English is not my first language, and I always thought I did a lot of showing in my stories. Found out that nope. So, I don’t know what your mother language is in writing, but this may be useful for you: explaining is not showing. ‘She said quietly’, ‘he walked fast’, ‘screamed loudly’ and etc. are not showing. It’s advanced telling. You just explain in more words the same idea. Boom.
So, once I understood the diversity of English language, I stopped using adverbs and comparisons. ‘She whispered’, ‘they ran’, ‘shouted’ or even ‘screamed’ is enough. You don’t really need more. As a non-native I thought I should explain like how they screamed or danced or spoke, but - in fact - you need to show how they did it but without adverbs and ‘like…’, ‘as…’, ‘as if…’ etc.
It was hard at first, because I had to rotate my writing to a completely different format. Like what do you mean ‘his heart was pounding really loud’ doesn’t work? It doesn’t. For English it looks too simple. For writing in English it looks like you just described the exact thing that was happening.
I mean, when I ask you to tell me about the sun, you won’t just tell me ‘the sun is shining’, right? You’ll tell me it’s yellow, that it’s the center of the Solar System, that it has some specific temperature and degree, that the other planets rotate around it and its effect on the other planets. So, when you say ‘she spoke fast’ it’s your ‘the sun is shining’. Like, it’s blunt.

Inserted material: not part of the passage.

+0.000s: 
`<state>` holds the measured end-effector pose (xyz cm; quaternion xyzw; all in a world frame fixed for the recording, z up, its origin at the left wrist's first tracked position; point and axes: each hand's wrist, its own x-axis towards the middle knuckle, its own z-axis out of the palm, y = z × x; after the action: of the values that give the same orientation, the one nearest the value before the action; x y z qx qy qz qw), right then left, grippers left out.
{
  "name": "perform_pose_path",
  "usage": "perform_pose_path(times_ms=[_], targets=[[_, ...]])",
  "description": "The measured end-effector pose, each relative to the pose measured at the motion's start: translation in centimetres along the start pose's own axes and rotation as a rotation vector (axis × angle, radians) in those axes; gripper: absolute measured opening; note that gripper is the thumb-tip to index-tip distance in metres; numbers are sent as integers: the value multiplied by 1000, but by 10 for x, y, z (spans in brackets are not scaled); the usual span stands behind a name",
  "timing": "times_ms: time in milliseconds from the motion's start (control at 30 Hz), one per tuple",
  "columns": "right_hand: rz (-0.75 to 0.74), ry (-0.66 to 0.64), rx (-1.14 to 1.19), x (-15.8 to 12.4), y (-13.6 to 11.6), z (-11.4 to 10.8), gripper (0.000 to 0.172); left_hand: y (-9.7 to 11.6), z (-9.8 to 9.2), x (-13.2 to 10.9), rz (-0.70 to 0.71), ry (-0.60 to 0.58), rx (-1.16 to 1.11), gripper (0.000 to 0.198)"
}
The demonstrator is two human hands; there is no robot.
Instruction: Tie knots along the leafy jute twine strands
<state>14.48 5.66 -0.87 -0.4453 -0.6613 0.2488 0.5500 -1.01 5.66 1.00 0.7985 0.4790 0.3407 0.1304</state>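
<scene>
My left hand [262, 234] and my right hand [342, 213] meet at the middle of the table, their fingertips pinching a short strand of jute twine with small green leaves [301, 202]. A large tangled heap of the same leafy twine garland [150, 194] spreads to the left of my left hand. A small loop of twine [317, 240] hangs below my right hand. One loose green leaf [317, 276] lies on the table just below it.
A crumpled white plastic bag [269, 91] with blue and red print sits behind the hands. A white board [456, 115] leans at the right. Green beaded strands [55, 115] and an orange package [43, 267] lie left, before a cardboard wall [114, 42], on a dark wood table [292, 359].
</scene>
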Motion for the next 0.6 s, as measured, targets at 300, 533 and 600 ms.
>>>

I know that, that’s obvious.
I know I use a lot of so, so - yes, when you tell how people do something or what they’re like - you are telling and not showing. ‘They walked fast’ should be about their steps, other people watching them, buildings/objects that change in the vision, whatever, but not ‘walk fast’. Don’t be a ‘thanks, cap’ meme. Show ‘walk fast’ by showing what walk fast really looks like.
And bonus: readers don’t like when the author is watching the characters from above as if playing the dolls. To make the scene breathe, you should pass it through the character. Yeah, yeah, ‘the sun was shining’, ‘the birds were singing’ - what was it for your character? How did they see it? Did they even notice the birds or sun? Are they the type that notices such things? If you give the descriptions, make readers understand why they’re important for that specific character. They heard the birds singing and reacted somehow or they went out and hid under the sun. Why were the birds and the sun there?